Data for this exercise =
_ _ _

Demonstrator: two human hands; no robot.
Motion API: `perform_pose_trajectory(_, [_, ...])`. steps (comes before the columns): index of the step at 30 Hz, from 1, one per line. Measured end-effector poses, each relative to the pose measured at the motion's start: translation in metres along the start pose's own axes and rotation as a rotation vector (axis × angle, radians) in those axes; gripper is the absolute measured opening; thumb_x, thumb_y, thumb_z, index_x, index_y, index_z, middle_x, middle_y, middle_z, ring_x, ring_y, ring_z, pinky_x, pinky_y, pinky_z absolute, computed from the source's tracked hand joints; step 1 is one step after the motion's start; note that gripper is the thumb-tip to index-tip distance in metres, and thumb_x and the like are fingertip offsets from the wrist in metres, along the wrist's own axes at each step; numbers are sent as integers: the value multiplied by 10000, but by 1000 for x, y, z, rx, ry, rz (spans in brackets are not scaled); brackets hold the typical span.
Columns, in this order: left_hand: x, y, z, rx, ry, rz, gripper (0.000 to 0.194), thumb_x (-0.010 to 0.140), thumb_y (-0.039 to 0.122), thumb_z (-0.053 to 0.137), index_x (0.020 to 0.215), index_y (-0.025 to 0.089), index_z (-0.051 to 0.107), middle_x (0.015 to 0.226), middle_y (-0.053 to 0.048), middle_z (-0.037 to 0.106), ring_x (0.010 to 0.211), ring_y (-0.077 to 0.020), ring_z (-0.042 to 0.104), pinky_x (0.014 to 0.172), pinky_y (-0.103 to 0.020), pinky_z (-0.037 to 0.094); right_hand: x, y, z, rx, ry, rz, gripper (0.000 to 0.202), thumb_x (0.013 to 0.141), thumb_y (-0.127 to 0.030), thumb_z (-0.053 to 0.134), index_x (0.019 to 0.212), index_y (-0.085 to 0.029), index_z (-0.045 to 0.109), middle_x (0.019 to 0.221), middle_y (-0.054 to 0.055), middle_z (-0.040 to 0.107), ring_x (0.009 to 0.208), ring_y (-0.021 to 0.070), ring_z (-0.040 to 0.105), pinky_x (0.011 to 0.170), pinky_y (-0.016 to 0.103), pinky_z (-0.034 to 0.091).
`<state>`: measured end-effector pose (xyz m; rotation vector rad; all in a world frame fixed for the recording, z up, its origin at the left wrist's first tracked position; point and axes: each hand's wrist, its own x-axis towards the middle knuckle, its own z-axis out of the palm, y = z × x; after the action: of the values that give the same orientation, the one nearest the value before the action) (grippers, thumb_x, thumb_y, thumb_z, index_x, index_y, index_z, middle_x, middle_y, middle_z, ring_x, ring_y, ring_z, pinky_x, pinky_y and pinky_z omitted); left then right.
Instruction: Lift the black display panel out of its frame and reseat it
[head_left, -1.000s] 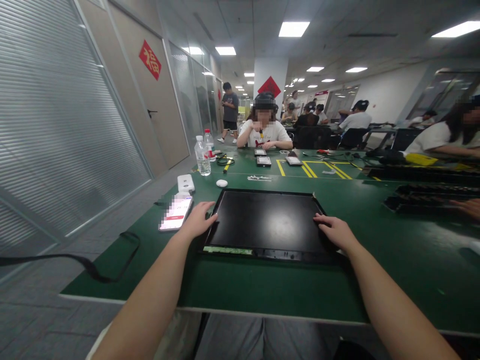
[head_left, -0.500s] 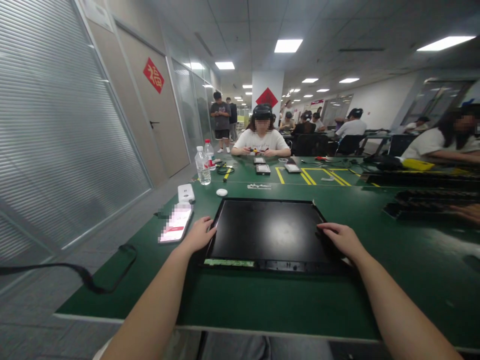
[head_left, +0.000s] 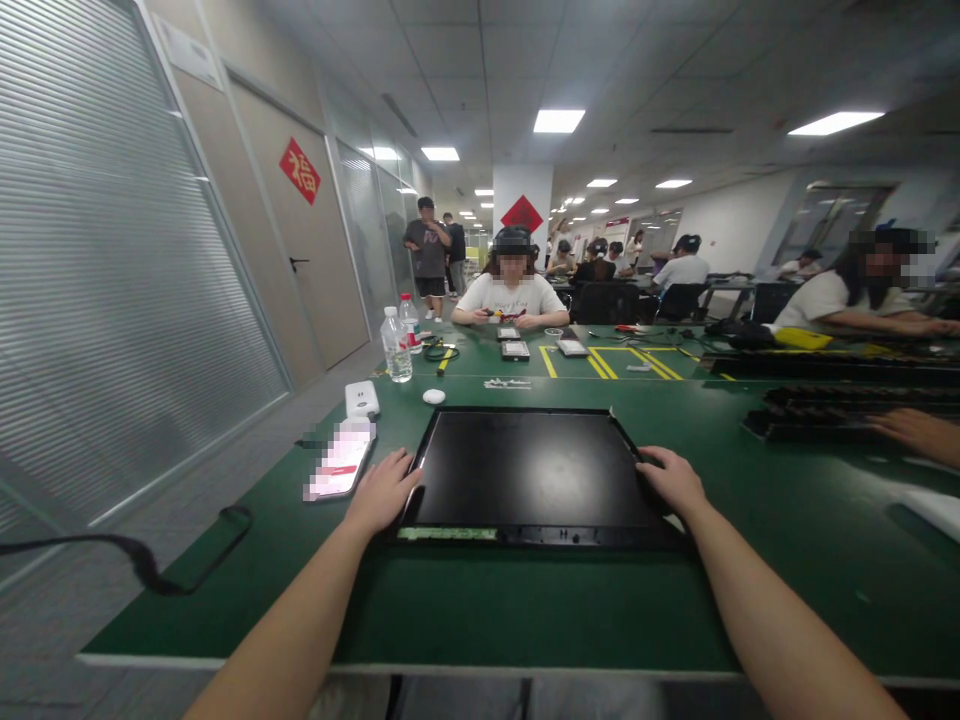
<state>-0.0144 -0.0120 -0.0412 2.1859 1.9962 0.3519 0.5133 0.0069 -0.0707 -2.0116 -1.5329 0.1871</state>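
A black flat screen panel (head_left: 517,470) lies face up on the green table, with a strip of green circuit board (head_left: 446,534) showing along its near left edge. My left hand (head_left: 381,488) grips the panel's left side, thumb on top of the frame and the fingers along the outside. On the opposite side my right hand (head_left: 673,480) holds the right edge in the same way, its lower fingers partly hidden. A phone (head_left: 341,460) with a lit screen rests just left of my left hand.
Beyond the phone are a white charger (head_left: 362,399), a white oval case (head_left: 433,397) and two plastic bottles (head_left: 397,345). A person (head_left: 512,290) sits across the table (head_left: 540,620), near small boxy devices (head_left: 515,350). Black strips (head_left: 817,410) lie at right, beside another person's hand (head_left: 915,430).
The camera view has tilted up and shifted slightly right. My left hand has slid a little nearer along the panel's left edge. Another person's hand at right shows more fully.
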Motion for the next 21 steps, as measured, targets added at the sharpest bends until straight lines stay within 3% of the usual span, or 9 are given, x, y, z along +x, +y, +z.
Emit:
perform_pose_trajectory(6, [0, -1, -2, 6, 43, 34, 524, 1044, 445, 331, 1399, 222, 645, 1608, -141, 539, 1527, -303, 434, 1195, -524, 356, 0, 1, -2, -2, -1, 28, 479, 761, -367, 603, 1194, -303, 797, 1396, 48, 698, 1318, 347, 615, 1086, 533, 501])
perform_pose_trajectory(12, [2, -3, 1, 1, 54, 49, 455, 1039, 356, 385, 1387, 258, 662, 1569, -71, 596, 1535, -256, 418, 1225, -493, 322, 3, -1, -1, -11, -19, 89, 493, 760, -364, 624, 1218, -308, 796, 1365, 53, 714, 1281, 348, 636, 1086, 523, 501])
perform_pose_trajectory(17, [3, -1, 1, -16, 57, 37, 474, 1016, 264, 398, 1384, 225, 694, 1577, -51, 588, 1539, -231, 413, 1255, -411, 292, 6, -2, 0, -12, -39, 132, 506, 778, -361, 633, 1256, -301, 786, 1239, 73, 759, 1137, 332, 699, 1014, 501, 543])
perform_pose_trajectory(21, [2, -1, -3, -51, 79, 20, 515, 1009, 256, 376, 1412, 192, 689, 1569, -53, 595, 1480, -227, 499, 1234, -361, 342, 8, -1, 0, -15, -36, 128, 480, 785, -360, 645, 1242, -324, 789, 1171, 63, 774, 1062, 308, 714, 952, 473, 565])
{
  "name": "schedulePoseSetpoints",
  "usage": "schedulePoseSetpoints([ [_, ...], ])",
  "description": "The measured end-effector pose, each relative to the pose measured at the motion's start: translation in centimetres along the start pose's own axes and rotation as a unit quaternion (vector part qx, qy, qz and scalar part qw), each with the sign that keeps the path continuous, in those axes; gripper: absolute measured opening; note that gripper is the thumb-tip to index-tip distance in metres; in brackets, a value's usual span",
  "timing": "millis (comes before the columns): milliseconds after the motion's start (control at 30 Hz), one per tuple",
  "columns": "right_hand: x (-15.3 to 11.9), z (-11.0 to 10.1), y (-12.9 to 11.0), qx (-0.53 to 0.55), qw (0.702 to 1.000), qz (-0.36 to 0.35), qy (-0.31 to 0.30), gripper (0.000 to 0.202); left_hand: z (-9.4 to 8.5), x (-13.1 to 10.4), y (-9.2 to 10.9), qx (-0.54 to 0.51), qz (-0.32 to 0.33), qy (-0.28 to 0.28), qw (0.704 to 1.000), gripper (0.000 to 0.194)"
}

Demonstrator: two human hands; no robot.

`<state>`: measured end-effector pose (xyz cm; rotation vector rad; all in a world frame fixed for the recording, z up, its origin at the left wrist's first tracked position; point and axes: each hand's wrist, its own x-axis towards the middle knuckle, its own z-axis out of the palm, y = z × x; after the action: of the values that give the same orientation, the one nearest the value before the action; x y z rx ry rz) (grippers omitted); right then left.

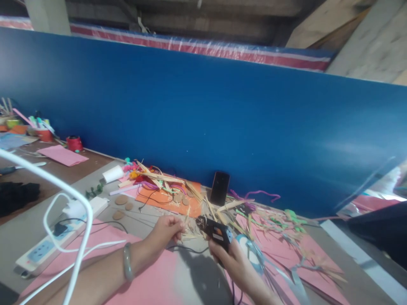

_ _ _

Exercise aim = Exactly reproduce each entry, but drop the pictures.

Answer to this task =
Demonstrator: two human hands; no robot.
Motion API: `perform_pose_trajectory(_, [_, ...])`. steps (comes before the columns): index of the step at 30 Hz, from 1, one per line. Measured end-effector poses, each relative to the pose measured at the motion's start: translation in metres along the start pose's own axes and rotation as a rotation vector (axis × angle, radians) in those axes; gripper is the absolute measured opening; thumb_x, thumb_y, thumb_z, index_x, index_y, index_z, middle_x, middle_y, middle_z, ring_x, ring_y, ring_z, pinky_x, pinky_y, pinky_z absolute, computed from the source's tracked hand joints; step 1 is one step after the motion's start; note that gripper is the thumb-tip to index-tip distance in metres, and thumb_x and the like are fingertip offsets from the wrist in metres, along the wrist's own axes at each step; numbers are sent as integers: the value multiplied by 10000, but by 1000 for x, y, z, rx, ry, rz (spans in brackets are not scaled); brackets hold the typical span.
Columns, in this order: left_hand: x, y, z, rx, ry, rz, gripper (0.000 to 0.194), thumb_x (-0.010 to 0.140), thumb_y (-0.039 to 0.122), thumb_z (-0.053 to 0.137), index_x (0.020 to 0.215), index_y (-0.025 to 0.089), index_z (-0.051 to 0.107), middle_x (0.015 to 0.226), middle_y (-0.053 to 0.048), middle_z (-0.037 to 0.106), ring_x (0.010 to 0.211), ring_y (-0.077 to 0.020), ring_z (-0.042 to 0.104), pinky_x (0.014 to 0.172), pinky_y (-0.103 to 0.020), pinky_z (-0.037 to 0.094); right_hand: x, y, z, rx, ry, rz, gripper (0.000 to 0.202), thumb_x (0.013 to 0.141), thumb_y (-0.127 to 0.030), thumb_z (-0.053 to 0.134), index_x (0.019 to 0.212), index_y (-0.085 to 0.029), index_z (-0.045 to 0.109), middle_x (0.019 to 0.221), middle_y (-0.054 to 0.055), middle_z (-0.040 to 0.107), ring_x (0.009 to 0.208), ring_y (-0.021 to 0.070), ring_z (-0.040 to 0.105), pinky_x (0.011 to 0.170), pinky_y (-0.016 to 0.103), pinky_z (-0.034 to 0.091).
`<state>`: measured end-effector pose (xyz m; rotation vector rad; all in a world frame fixed for the recording, z up, its origin at the left wrist's first tracked position; point and axes: each hand's wrist, its own x-axis towards the middle knuckle, its own z-axis out of the palm, y = z × x; after the action: of the values that give the same orientation, the one nearest the value before the action) (grippers, thumb_x, thumb_y, thumb_z, index_x, index_y, index_z, middle_x, middle_y, middle_z, ring_x, ring_y, ring_z, pinky_x, pinky_y and pinky_z omitted); left then right.
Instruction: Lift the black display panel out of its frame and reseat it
[head_left, -1.000s] 
[head_left, -0.500s] 
[head_left, +0.000s] 
<state>-0.0144 -0.0120 -0.0412 2.1859 1.9962 0.3519 0.5133 0.0069 -0.0707 -2.0116 -1.5329 0.1871</state>
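A black flat screen panel (head_left: 517,470) lies face up on the green table, with a strip of green circuit board (head_left: 446,534) showing along its near left edge. My left hand (head_left: 381,488) grips the panel's left side, thumb on top of the frame and the fingers along the outside. On the opposite side my right hand (head_left: 673,480) holds the right edge in the same way, its lower fingers partly hidden. A phone (head_left: 341,460) with a lit screen rests just left of my left hand.
Beyond the phone are a white charger (head_left: 362,399), a white oval case (head_left: 433,397) and two plastic bottles (head_left: 397,345). A person (head_left: 512,290) sits across the table (head_left: 540,620), near small boxy devices (head_left: 515,350). Black strips (head_left: 817,410) lie at right, beside another person's hand (head_left: 915,430).
The camera view has tilted up and shifted slightly right. My left hand has slid a little nearer along the panel's left edge. Another person's hand at right shows more fully.
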Motion for the next 21 steps, as measured, targets added at the sharpest bends until straight lines stay within 3% of the usual span, or 9 are given, x, y, z along +x, +y, +z.
Emit:
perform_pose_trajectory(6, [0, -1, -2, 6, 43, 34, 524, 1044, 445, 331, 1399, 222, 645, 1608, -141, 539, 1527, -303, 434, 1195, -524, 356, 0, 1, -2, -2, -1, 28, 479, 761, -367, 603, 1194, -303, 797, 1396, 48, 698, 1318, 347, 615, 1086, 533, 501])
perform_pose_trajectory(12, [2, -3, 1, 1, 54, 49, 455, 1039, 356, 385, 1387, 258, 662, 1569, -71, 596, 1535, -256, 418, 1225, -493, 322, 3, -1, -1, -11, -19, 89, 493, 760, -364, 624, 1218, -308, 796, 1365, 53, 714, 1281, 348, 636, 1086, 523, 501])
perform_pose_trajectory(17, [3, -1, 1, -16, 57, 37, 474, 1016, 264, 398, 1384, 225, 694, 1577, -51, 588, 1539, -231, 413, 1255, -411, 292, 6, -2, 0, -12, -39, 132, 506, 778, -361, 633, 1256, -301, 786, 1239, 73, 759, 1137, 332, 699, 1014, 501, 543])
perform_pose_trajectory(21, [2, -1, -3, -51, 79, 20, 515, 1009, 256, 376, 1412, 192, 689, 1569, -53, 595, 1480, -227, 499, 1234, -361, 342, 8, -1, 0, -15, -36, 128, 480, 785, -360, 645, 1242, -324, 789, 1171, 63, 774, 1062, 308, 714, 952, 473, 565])
{
  "name": "schedulePoseSetpoints",
  "usage": "schedulePoseSetpoints([ [_, ...], ])",
  "description": "The measured end-effector pose, each relative to the pose measured at the motion's start: translation in centimetres along the start pose's own axes and rotation as a unit quaternion (vector part qx, qy, qz and scalar part qw), each with the sign that keeps the path continuous, in those axes; gripper: absolute measured opening; note that gripper is the thumb-tip to index-tip distance in metres; in brackets, a value's usual span",
  "timing": "millis (comes before the columns): milliseconds after the motion's start (control at 30 Hz), one per tuple",
  "columns": "right_hand: x (-15.3 to 11.9), z (-11.0 to 10.1), y (-12.9 to 11.0), qx (-0.53 to 0.55), qw (0.702 to 1.000), qz (-0.36 to 0.35), qy (-0.31 to 0.30), gripper (0.000 to 0.202); left_hand: z (-9.4 to 8.5), x (-13.1 to 10.4), y (-9.2 to 10.9), qx (-0.54 to 0.51), qz (-0.32 to 0.33), qy (-0.28 to 0.28), qw (0.704 to 1.000), gripper (0.000 to 0.194)"
}

Demonstrator: two human hands; no robot.

`<state>`: measured end-effector pose (xyz cm; rotation vector rad; all in a world frame fixed for the recording, z up, its origin at the left wrist's first tracked position; point and axes: each hand's wrist, its own x-axis towards the middle knuckle, its own z-axis out of the palm, y = z × x; after the action: of the values that give the same orientation, the one nearest the value before the action; x y z rx ry rz) (grippers omitted); right then left.

Nothing else is left to add to this answer.